Maganlal Khushalchand Gandhi (1883-1928) was a follower of Mohandas Gandhi. He was a first cousin of Mahatma Gandhi.

Maganlal Gandhi is cited in many works of Mahatma Gandhi. It is he who suggested that the word ( Sadagraha : means firmness in a good cause. Later in Gandhi’s journey he changed it to satyagraha) Satyagraha should define Gandhi's nonviolence methods. According to Gandhi, Maganlal was the heart and soul of Sabarmati Ashram. He followed Gandhi in South Africa in 1903 "in the hope of making a bit of fortune." However, he ended up following his uncle's self-imposed poverty and joined the Phoenix Settlement.

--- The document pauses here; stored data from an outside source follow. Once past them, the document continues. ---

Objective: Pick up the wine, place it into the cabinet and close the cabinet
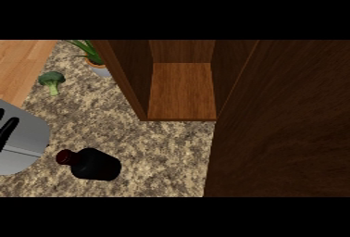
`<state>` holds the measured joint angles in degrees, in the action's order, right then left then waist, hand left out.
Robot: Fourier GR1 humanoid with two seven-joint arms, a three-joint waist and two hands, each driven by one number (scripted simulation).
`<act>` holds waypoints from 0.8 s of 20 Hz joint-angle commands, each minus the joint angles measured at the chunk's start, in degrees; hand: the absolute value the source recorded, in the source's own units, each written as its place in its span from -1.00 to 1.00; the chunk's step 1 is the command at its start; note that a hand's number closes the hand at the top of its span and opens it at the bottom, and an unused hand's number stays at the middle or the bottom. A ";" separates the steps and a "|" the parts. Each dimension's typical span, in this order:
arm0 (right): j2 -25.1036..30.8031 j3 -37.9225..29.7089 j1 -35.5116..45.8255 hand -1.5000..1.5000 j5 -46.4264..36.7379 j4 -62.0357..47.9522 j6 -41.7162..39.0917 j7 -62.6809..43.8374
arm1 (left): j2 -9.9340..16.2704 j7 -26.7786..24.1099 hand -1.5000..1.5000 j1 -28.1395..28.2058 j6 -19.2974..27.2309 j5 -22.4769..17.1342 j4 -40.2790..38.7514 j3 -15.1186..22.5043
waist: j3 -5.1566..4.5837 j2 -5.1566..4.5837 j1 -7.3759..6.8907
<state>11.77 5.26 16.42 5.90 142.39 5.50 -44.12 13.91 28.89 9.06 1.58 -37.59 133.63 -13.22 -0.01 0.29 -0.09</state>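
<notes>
On granite counter (164, 148), dark wine bottle (92, 164)

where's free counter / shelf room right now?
Bare granite between the wine bottle and the cabinet front, and between the broccoli and the bottle. The cabinet shelf is bare. Crowded at far left: the left hand over the grey forearm, plant pot against the cabinet side. The open door blocks the right.
</notes>
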 commanded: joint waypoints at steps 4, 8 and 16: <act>1.62 -2.83 2.92 -1.00 2.93 10.61 2.26 -9.90 | -2.14 -2.79 -1.00 -0.41 -0.68 2.85 0.12 0.87 | -0.03 -0.05 0.36; 2.21 -3.73 8.30 -1.00 3.23 7.39 2.80 -12.09 | -0.08 -2.66 -1.00 -1.59 -1.51 0.63 -2.98 -3.37 | -0.04 -0.10 0.14; 3.30 -6.13 11.75 -1.00 4.47 8.02 2.98 -16.45 | -4.56 -8.23 -1.00 0.94 -3.03 9.39 -5.61 2.13 | -0.02 -0.10 0.28</act>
<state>14.39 1.66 28.53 5.15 142.77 8.04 -55.36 10.63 22.96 8.35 0.39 -30.46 129.11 -11.88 -0.04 0.18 0.23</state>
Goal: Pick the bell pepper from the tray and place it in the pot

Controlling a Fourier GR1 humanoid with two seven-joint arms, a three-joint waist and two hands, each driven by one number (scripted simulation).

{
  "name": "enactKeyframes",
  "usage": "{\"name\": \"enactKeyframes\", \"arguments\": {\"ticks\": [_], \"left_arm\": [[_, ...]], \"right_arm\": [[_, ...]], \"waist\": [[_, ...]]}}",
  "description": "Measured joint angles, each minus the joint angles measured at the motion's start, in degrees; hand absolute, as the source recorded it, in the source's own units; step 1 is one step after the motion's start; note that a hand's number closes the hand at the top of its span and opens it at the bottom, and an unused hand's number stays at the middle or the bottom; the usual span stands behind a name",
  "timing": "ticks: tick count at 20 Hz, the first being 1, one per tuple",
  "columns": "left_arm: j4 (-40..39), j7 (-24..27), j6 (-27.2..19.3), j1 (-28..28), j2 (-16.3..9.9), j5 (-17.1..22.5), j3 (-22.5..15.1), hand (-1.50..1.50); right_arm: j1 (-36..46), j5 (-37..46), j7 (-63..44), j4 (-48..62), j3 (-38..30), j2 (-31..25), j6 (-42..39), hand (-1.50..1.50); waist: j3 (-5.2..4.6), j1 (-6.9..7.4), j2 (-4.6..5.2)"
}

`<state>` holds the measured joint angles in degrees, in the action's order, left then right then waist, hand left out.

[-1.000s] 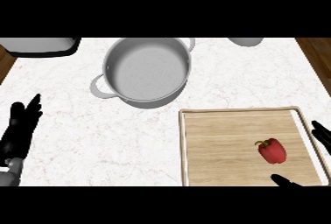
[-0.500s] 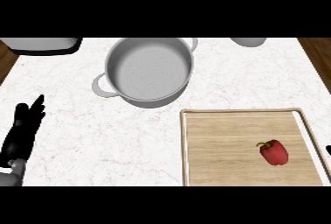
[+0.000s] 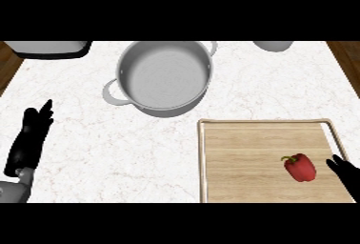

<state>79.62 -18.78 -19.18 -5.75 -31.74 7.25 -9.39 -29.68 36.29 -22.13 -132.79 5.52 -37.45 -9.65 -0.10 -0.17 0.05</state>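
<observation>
Left hand: the left hand rests at the view's 9 o'clock edge, fingers straight and together, pointing toward 12 o'clock. It holds nothing and lies on the white marbled desk.

Dark appliance: a grey-and-black object is cut off at 11 o'clock; too little of it shows to name it.

Pot: the grey two-handled pot stands just above centre, toward 12 o'clock, with its mouth open and nothing visible inside. One handle points toward 8 o'clock, the other toward 1 o'clock.

Bowl-like item: a pale rounded vessel sits at 1 o'clock, mostly out of view.

Tray: the wooden tray with a thin raised rim fills the 4 to 5 o'clock area, near the pot but apart from it.

Bell pepper: the red bell pepper lies on the tray's right part, at about 4 o'clock, on its side with the green stem pointing toward 10 o'clock.

Right hand: the right hand shows only as dark fingertips at the 4 o'clock edge, just beside the bell pepper and not touching it. Those fingers look straight, closed on nothing.

Handling: the bell pepper is probably light and hollow, with a stiff wall and smooth waxy skin that could slide. It is likely to roll on its rounded flank.

Where to hold: across the broad middle of the body, fingers and thumb on opposite flanks. The stem looks too thin to carry it.

Writing: no brand, label or lettering can be read anywhere.
</observation>
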Motion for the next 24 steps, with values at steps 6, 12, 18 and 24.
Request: {"name": "enactKeyframes", "arguments": {"ticks": [6, 12, 18, 24], "left_arm": [[2.34, -2.41, 2.03, 0.48, 0.25, -0.96, 2.24, 0.00], [1.90, -1.70, 3.80, 1.29, 2.40, -3.11, 4.12, 0.00], [0.29, -1.48, 5.73, -0.25, 3.95, -5.35, 6.52, 0.00], [1.74, -2.68, 6.71, 0.20, 6.20, -7.93, 7.83, 0.00]], "right_arm": [[6.37, 3.80, -6.15, 2.01, 3.31, 3.68, -3.98, -1.50], [10.37, 8.16, -5.89, 6.89, 4.27, 7.48, -5.96, -1.50], [14.58, 11.40, -2.90, 13.88, 4.12, 10.89, -5.78, -1.50], [17.85, 15.67, -1.11, 18.77, 4.10, 13.81, -5.35, -1.50]], "waist": [[0.08, 0.22, -0.06], [0.10, 0.21, -0.06], [0.11, 0.13, -0.06], [0.12, 0.17, -0.07]]}}
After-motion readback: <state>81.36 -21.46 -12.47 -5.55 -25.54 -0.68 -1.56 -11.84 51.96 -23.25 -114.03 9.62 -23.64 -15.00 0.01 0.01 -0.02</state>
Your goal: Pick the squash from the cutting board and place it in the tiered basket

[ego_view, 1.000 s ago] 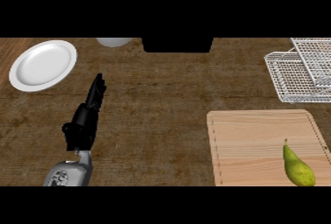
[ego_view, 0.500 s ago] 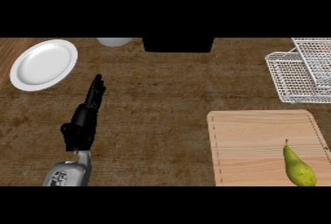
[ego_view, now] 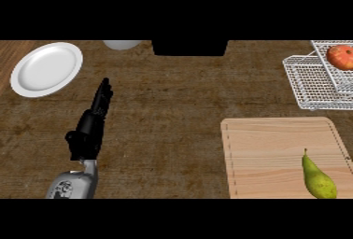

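A: Where's your squash?

B: Orange round squash [ego_view: 341,56] sits in the upper tier of the tiered basket [ego_view: 308,82], top right. Looks placed, so you're likely done or nearly.

A: Cutting board?

B: Cutting board [ego_view: 276,154] holds only a green pear [ego_view: 319,179], near its lower right. Leave it.

A: Your hands?

B: Left hand [ego_view: 93,122] is at the left over the counter, fingers straight and together, holding nothing. Right hand isn't in view.

A: Anything in the way?

B: No. White plate [ego_view: 45,69] top left, a pale bowl [ego_view: 122,44] and dark box [ego_view: 189,47] along the back edge, all well apart from the basket.
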### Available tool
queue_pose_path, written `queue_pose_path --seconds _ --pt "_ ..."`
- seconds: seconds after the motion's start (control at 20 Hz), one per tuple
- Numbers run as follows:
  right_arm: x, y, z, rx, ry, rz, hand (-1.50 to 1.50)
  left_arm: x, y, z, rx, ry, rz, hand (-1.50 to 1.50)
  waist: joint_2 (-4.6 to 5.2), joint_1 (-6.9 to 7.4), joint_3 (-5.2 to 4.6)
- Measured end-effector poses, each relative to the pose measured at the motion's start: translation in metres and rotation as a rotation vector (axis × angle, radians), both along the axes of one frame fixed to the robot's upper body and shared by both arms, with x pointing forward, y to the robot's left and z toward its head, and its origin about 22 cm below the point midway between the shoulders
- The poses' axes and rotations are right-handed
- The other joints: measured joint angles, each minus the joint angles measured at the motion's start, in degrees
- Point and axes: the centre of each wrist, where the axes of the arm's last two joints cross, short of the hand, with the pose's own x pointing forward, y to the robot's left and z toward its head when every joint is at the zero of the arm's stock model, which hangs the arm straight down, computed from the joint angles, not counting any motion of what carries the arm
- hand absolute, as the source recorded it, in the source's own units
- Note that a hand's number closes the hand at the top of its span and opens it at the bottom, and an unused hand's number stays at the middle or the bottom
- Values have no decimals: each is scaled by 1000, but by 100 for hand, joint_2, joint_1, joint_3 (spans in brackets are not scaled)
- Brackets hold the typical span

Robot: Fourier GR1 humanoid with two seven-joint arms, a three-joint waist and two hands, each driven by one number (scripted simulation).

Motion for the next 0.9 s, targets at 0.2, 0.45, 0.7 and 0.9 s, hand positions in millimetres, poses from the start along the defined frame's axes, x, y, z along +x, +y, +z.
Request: queue_pose_path --seconds 0.2,0.45,0.7,0.9 --pt "-15 -20 12 93 -115 -98 -150 0 -1 -3 -4 3 9 0 -15 -50 -3" --pt "-54 -68 17 208 -179 -231 -150 -5 2 -6 -6 8 17 0 -27 -99 -1" --pt "-114 -124 4 320 -246 -290 -150 -7 3 -3 -2 1 30 0 -37 -181 5" --pt "-171 -162 -7 362 -270 -291 -150 -9 3 -2 -4 8 42 0 -43 -237 10"
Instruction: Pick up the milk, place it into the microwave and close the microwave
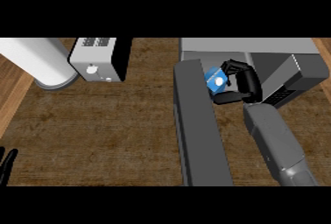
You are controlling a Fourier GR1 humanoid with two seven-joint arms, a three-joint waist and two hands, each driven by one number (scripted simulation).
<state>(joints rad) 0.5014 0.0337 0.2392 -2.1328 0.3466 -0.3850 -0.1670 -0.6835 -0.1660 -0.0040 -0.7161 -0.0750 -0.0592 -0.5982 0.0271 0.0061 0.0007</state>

When Gandhi reached India and Bombay for the first time on 9 January 1915, Maganlal Gandhi along with other Indian nationalists like Narottam Morarji, Bhalchandra Krishna, B. G. Horniman, Revashanker Zaveri, J. B. Petit took a launch to reach the steamer to welcome Kasturba and Mohandas Gandhi at Apollo bunder, where a large crowd had gathered to welcome Gandhi.

Manganlal was in Champaran in Bihar working for women upliftment and propagating satyagraha, when got pnemonia due to cold and later he died of typhoid at Patna on 23 April 1928.